- EXERCISE
Drop every picture, then print the rest of the listing exactly as given.

- RAW DATA
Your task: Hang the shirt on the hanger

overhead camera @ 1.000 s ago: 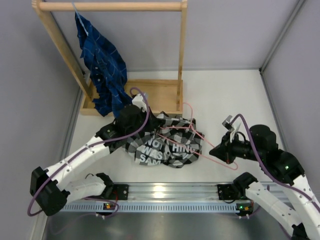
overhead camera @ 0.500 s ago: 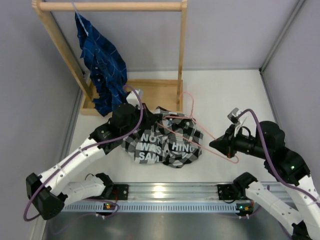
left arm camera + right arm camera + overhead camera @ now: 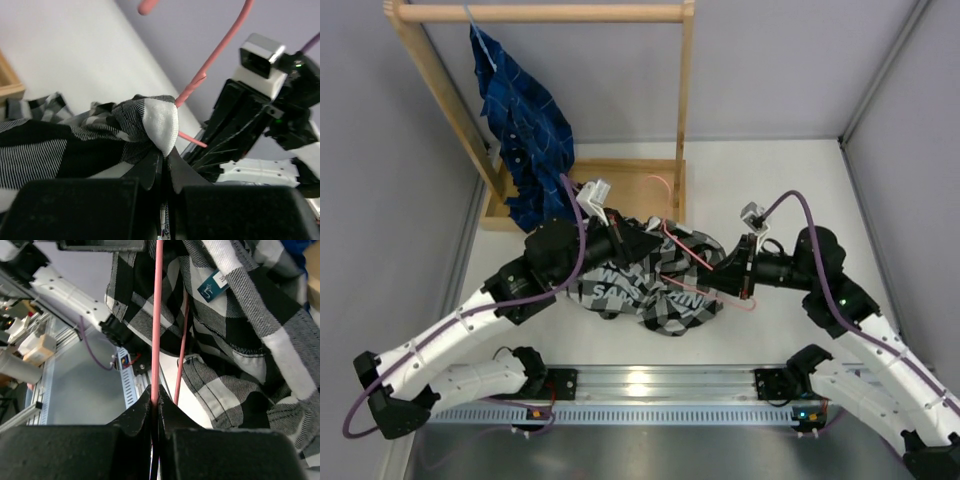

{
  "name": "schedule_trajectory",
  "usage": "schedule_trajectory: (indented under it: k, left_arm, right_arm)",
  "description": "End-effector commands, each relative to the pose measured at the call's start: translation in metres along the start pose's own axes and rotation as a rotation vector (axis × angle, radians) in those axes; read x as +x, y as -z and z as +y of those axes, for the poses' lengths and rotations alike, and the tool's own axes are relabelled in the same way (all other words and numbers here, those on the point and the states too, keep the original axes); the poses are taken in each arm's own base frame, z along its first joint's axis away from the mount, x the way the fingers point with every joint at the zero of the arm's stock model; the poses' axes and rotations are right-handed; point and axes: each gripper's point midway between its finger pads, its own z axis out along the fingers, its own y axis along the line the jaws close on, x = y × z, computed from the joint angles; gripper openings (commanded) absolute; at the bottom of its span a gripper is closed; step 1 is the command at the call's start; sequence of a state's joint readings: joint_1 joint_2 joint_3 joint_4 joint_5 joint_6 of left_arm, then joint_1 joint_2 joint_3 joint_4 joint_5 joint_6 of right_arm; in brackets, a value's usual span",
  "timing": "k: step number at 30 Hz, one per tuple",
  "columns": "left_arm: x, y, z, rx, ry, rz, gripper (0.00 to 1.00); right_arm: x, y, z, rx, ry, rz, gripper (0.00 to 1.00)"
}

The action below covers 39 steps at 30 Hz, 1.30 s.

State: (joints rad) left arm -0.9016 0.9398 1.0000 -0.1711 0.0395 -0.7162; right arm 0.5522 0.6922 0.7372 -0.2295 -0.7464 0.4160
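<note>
At the middle of the white worktop (image 3: pixel 790 190) the shirt (image 3: pixel 655 290) lies bunched up, one fold pinched tight in the left tool (image 3: pixel 162 161). The pink hanger (image 3: pixel 688 250) runs into the cloth, much of its wire hidden there; the right tool (image 3: pixel 155 399) is clamped on one strand. Behind, a dark blue shirt (image 3: pixel 525 130) hangs from a wooden rack (image 3: pixel 540 13) against grey walls (image 3: pixel 770 60).
</note>
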Motion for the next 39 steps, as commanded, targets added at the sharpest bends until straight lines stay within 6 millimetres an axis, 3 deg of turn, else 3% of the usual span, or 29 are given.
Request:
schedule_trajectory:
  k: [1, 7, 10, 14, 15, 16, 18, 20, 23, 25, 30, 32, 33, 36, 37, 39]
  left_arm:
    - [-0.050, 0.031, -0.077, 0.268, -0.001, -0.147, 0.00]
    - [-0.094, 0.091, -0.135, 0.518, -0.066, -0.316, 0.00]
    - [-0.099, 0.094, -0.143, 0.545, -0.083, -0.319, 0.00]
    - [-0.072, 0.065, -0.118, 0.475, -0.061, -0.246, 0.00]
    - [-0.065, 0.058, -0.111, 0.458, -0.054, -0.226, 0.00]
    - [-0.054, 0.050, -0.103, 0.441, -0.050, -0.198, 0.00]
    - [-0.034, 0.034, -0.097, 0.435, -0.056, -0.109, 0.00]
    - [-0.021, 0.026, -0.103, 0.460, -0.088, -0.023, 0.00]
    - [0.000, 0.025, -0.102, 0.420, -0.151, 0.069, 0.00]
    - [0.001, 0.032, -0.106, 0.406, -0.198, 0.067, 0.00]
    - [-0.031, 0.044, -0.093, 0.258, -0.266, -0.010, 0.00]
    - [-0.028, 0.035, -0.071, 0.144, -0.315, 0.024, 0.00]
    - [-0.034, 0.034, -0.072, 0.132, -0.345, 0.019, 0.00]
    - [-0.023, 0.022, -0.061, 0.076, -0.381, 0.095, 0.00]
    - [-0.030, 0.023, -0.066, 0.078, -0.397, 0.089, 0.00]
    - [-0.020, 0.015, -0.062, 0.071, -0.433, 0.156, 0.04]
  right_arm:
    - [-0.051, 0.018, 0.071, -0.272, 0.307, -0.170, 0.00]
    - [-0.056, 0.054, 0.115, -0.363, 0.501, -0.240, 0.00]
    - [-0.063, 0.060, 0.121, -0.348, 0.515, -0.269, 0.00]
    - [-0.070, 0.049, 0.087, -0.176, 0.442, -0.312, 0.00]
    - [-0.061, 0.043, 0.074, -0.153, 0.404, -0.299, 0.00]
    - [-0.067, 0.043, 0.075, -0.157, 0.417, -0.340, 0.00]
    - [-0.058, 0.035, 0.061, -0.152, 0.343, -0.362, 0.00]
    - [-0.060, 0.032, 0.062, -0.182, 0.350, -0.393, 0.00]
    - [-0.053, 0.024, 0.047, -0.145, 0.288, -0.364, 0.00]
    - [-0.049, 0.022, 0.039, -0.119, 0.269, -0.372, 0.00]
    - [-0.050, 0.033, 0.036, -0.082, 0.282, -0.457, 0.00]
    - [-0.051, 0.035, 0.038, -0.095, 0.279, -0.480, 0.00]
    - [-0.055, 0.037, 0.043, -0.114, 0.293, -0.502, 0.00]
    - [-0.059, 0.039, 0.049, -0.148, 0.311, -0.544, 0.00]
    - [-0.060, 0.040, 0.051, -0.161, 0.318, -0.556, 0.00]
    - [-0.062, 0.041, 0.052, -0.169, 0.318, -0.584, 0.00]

- FINAL ANSWER
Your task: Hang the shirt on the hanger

overhead camera @ 1.000 s ago: 
overhead camera @ 0.500 s ago: 
left arm camera + right arm camera + overhead camera @ now: 

{
  "name": "schedule_trajectory",
  "usage": "schedule_trajectory: (indented under it: k, left_arm, right_arm)",
  "description": "End-effector commands, each relative to the pose measured at the call's start: translation in metres along the start pose's own axes and rotation as a rotation vector (axis × angle, radians) in those axes; read x as +x, y as -z and z as +y of those axes, for the poses' lengths and rotations alike, and the tool's own axes are relabelled in the same way (all other words and numbers here, those on the point and the states too, keep the original axes); the poses are taken in each arm's own base frame, z along its first joint's axis away from the mount, x the way the fingers point with every joint at the zero of the arm's stock model; the poses' axes and rotations are right-handed; point and axes: each gripper's point midway between its finger pads, its own z axis out along the fingers, its own y axis along the line the jaws close on, x = y × z, computed from the joint angles; gripper openings (commanded) absolute; at the bottom of its span a gripper is closed; step 1 is the command at the call's start; sequence of a state's joint readings: joint_1 joint_2 joint_3 joint_4 joint_5 joint_6 of left_arm, then joint_1 joint_2 joint_3 joint_4 joint_5 joint_6 of right_arm; in brackets, a value's usual span",
  "timing": "k: step number at 30 Hz, one per tuple",
  "columns": "left_arm: x, y, z, rx, ry, rz, gripper (0.00 to 1.00); right_arm: x, y, z, rx, ry, rz, gripper (0.00 to 1.00)"
}

The action below covers 39 steps at 30 Hz, 1.30 s.

State: (joints rad) left arm -0.9016 0.9398 1.0000 -0.1711 0.0395 -0.7162; right arm 0.5522 0.6922 0.7372 -0.2295 -0.7464 0.4160
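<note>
At the middle of the white worktop (image 3: pixel 790 190) the shirt (image 3: pixel 655 290) lies bunched up, one fold pinched tight in the left tool (image 3: pixel 162 161). The pink hanger (image 3: pixel 688 250) runs into the cloth, much of its wire hidden there; the right tool (image 3: pixel 155 399) is clamped on one strand. Behind, a dark blue shirt (image 3: pixel 525 130) hangs from a wooden rack (image 3: pixel 540 13) against grey walls (image 3: pixel 770 60).
</note>
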Motion for the next 39 steps, as commanded, targets added at the sharpest bends until straight lines stay within 6 millimetres an axis, 3 deg of turn, else 3% of the usual span, or 29 are given.
Request:
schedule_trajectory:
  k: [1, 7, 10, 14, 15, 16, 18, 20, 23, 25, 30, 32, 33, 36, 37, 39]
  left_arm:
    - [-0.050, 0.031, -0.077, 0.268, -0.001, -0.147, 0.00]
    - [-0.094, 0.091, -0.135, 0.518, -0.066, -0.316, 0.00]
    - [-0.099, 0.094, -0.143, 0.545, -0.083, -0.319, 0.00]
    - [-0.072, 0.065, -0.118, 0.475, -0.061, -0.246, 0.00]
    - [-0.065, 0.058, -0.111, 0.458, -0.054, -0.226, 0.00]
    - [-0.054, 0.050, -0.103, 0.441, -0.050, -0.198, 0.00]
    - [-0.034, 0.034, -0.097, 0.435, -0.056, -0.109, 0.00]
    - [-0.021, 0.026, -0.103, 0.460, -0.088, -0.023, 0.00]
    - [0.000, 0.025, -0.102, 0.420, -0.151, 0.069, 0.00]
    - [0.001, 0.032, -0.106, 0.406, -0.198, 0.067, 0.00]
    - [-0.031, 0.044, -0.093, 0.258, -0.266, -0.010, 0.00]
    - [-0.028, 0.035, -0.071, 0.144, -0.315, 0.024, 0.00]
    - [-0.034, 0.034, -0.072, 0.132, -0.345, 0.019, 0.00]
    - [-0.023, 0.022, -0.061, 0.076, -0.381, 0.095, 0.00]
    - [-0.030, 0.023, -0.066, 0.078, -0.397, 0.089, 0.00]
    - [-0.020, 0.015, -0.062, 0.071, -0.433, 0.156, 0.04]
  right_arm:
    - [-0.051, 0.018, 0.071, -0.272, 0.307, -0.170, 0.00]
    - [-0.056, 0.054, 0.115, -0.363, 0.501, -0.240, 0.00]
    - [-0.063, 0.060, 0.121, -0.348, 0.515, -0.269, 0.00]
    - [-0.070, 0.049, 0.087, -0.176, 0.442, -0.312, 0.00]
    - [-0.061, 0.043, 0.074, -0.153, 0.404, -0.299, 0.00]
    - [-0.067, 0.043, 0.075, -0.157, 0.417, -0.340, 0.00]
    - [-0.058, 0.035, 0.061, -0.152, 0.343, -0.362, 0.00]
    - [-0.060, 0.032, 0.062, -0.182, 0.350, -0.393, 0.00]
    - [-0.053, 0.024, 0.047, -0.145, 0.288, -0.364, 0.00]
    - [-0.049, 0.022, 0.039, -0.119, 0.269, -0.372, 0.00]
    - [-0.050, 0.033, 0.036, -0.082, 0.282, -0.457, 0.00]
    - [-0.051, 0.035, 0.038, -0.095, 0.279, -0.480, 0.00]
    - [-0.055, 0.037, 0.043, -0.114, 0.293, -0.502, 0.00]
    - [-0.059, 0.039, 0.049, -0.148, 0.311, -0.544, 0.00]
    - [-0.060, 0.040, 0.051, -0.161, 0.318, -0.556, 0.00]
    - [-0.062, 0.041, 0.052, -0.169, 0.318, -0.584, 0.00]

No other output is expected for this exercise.